Mumofteenandtween · 24/10/2024 17:03

It would mine too. But do you know what do my head in far more - a friend’s five year court battle where I had to support her including financially. If I had a friend who had done all that for me then I think I could manage to read a few happy messages about weddings and give an opinion on White vs Cream and the pros and cons of sugared almonds.

Twinkletoes127 · 24/10/2024 17:09

Mumofteenandtween · 24/10/2024 17:03

It would mine too. But do you know what do my head in far more - a friend’s five year court battle where I had to support her including financially. If I had a friend who had done all that for me then I think I could manage to read a few happy messages about weddings and give an opinion on White vs Cream and the pros and cons of sugared almonds.

I've never mentioned the court fees I paid, or the other associated fees, nor the extra food in the cupboards do she could go home each day with a bag to cook for the kids, but between me and her, I thought it meant something. So thankyou for noticing that.
My Hubby to be, tells me not to expect others to do what we do, or else we will just be disappointed.
There is a mute chat button...

OP posts:
Twinkletoes127 · 24/10/2024 17:12

EmmaMaria · 24/10/2024 16:54

If I am being honest, an average of 32 messages a week asking for help with wedding plans would "do my head in" too! I totally get that you are excited - congratulations on finding your dream guy, btw - but weddings aren't everyones cup of tea, and organising them are definitely not for the faint hearted. By the way - I didn't help with my best friends dress shoping or buying stuff because I was busy with my own life, but nor diud she expect it. Some people will, some won't - it isn't a rule of life that you must.

I don't measure my relationship with friends by what I have done for them, or what they have done in return. But if that is what you do, that's your choice. So perhaps yes, the friendship is over.
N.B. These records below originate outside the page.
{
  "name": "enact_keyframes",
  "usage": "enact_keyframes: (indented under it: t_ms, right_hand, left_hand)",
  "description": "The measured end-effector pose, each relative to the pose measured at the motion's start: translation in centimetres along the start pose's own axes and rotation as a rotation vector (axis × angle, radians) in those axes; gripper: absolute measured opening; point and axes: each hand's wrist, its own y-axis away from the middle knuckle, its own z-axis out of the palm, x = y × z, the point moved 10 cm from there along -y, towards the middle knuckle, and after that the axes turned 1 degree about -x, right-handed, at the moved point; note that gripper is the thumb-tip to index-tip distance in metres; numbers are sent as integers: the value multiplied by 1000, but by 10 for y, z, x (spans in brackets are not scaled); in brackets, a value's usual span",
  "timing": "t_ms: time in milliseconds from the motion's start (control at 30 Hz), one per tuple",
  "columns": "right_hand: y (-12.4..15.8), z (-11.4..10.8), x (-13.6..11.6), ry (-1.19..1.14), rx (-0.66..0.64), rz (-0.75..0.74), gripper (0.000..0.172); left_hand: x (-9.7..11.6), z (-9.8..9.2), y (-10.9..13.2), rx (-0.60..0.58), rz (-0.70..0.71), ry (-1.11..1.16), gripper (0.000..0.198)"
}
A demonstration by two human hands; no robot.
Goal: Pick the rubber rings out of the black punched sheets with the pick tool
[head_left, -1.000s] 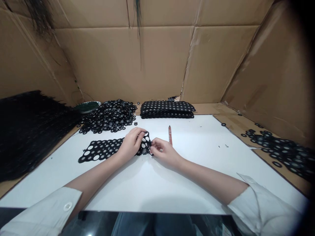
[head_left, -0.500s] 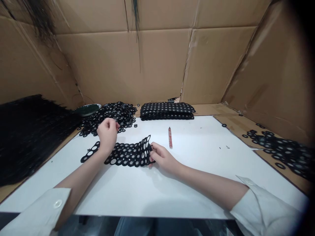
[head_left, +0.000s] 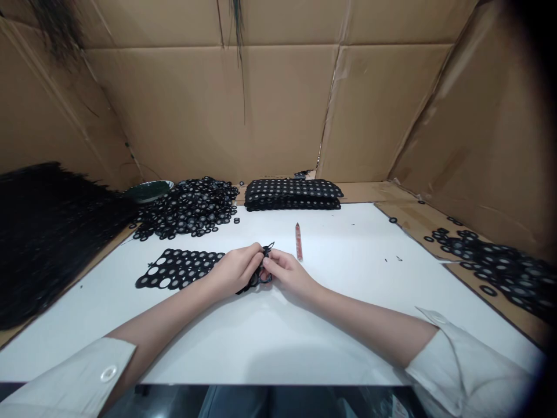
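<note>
A strip of mesh made of joined black rings (head_left: 183, 268) lies on the white table, its right end raised between my hands. My right hand (head_left: 289, 271) pinches that end with thumb and fingers. My left hand (head_left: 239, 267) is closed at the same end, fingertips close against my right ones, and covers the middle of the strip. A thin dark loop or strand (head_left: 270, 246) sticks up above the fingertips. Whether a separate ring sits between the left fingers is hidden.
Behind is a heap of loose black rings (head_left: 191, 203) beside a green dish (head_left: 150, 190). Folded ring mesh (head_left: 292, 194) lies at the back, a red pointed stick (head_left: 299, 242) before it. Black strands (head_left: 56, 244) fill the left; more rings (head_left: 505, 267) lie right. Cardboard walls (head_left: 278, 110) surround the table.
My left hand has come down and right from near the ring heap to the mesh's right end, meeting my right hand. The strip's left part now lies flatter and more uncovered.
</note>
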Motion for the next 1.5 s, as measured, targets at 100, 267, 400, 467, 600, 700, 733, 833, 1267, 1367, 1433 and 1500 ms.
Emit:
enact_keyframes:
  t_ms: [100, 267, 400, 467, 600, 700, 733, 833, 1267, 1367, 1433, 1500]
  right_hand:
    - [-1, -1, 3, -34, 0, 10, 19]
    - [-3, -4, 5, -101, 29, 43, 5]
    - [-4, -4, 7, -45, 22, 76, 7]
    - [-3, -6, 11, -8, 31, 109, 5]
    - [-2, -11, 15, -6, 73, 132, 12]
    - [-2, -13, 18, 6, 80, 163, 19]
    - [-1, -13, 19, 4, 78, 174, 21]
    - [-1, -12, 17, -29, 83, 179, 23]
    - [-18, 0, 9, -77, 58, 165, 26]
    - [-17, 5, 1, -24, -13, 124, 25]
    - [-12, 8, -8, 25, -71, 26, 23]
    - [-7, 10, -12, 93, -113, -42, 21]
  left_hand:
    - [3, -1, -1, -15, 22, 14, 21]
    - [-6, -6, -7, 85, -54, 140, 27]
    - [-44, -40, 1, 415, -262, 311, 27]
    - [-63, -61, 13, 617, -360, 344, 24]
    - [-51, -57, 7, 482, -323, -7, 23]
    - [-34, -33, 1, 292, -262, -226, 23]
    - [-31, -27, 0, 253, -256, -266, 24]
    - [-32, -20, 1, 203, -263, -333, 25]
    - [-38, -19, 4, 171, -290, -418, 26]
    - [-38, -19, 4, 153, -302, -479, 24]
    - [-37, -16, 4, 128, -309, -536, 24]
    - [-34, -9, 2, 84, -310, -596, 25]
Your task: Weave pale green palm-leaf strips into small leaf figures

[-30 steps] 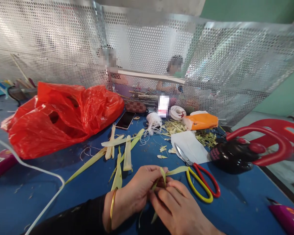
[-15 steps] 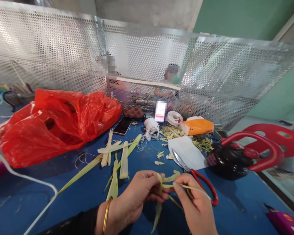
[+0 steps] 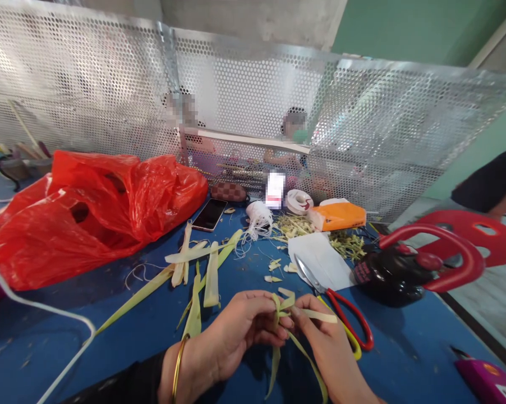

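Note:
My left hand [image 3: 251, 320], with a gold bangle at its wrist, pinches a folded weave of pale green leaf strips [image 3: 277, 308] between thumb and fingers. Loose ends of the strips hang below and curl above it. My right hand [image 3: 320, 331] is closed on one strip end [image 3: 320, 316] just right of the weave. Beyond my right hand lie scissors [image 3: 309, 276] with red and yellow handles, blades on a white paper [image 3: 322, 255]. To the left, several flat leaf strips [image 3: 211, 275] are spread on the blue table [image 3: 122, 365].
A red plastic bag [image 3: 97, 219] fills the left, near a white cable [image 3: 59, 315]. A phone [image 3: 210, 214], white string [image 3: 259, 217], tape roll [image 3: 299, 201], orange packet [image 3: 337, 216] and black kettle [image 3: 391, 275] stand around. A perforated metal screen [image 3: 253, 90] closes the back.
My right hand has shifted slightly, and the strip it holds now points right in a shorter piece. Another strip now hangs in a long curve below. A person's dark sleeve has appeared at right.

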Action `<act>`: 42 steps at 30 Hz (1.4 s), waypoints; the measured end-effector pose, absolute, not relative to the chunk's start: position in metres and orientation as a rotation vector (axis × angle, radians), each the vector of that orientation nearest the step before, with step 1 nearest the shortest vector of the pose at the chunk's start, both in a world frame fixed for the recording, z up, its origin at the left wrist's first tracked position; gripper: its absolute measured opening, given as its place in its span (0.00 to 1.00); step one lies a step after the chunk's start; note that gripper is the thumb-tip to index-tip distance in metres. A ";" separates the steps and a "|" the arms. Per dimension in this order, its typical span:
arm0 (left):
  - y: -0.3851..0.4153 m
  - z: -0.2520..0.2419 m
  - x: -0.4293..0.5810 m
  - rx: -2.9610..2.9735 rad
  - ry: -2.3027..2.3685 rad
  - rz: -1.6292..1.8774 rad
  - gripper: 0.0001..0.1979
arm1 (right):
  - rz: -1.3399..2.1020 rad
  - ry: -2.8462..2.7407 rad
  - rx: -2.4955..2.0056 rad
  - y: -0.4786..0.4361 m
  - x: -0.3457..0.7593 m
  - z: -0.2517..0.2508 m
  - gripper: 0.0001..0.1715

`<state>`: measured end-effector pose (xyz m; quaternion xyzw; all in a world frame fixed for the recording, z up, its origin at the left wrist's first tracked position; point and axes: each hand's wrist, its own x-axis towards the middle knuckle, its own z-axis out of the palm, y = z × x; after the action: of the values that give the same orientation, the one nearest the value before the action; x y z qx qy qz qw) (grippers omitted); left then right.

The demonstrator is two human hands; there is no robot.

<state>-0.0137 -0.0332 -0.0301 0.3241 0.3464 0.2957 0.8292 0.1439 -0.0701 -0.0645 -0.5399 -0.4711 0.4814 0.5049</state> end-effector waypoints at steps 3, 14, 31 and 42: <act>-0.033 -0.027 -0.014 0.694 0.683 0.643 0.08 | 1.186 -1.116 -1.298 -0.071 0.143 -0.061 0.19; -0.031 -0.025 -0.010 0.794 0.890 0.714 0.11 | 0.838 -1.306 -1.460 -0.062 0.158 -0.059 0.12; -0.028 -0.030 -0.013 0.776 0.898 0.694 0.08 | -0.225 -2.190 -0.823 -0.068 0.165 -0.034 0.13; -0.031 -0.034 -0.010 1.070 0.809 0.511 0.09 | 0.886 -1.602 -1.365 -0.069 0.159 -0.041 0.12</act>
<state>-0.0098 -0.0309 -0.0336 0.4902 0.3708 0.2341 0.7533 0.1595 -0.0686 -0.0406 -0.5437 -0.6378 0.3529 0.4160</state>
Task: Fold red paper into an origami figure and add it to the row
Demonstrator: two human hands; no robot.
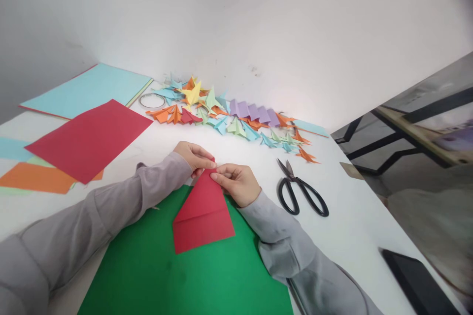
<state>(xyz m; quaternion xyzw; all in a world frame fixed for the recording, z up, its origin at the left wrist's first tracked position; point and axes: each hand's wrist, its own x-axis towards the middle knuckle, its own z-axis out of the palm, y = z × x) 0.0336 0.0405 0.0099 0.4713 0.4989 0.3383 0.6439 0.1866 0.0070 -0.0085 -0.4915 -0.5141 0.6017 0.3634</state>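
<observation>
A partly folded sheet of red paper [203, 211] lies over a green sheet [177, 280], its narrow tip pointing away from me. My left hand [192, 157] pinches that tip from the left. From the right, my right hand [238, 182] grips the paper just below the tip, thumb on top. The two hands almost touch there. The paper's wide end, with a crease across it, rests toward me on the green sheet. The fingers partly hide the tip's exact shape.
Black-handled scissors [295, 187] lie open on the right. Several folded paper shapes [218, 108] line the wall, beside a roll of tape [152, 101]. A red sheet [90, 140], orange strips [37, 177] and blue sheets [92, 88] lie left. A dark phone-like device [417, 280] is at lower right.
</observation>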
I think you have misunderstood a little. The chats were by the people in the group, not me asking 32 times a week for help. That wouldn't be reasonable.
I text her personally to ask for help with choosing a dress.

OP posts:
Tel12 · 24/10/2024 17:18

You know too much about her and I'm guessing that she feels vulnerable with you because of that. You were a true friend but it's quite obvious she's not in any mind to continue with the friendship. Let her go.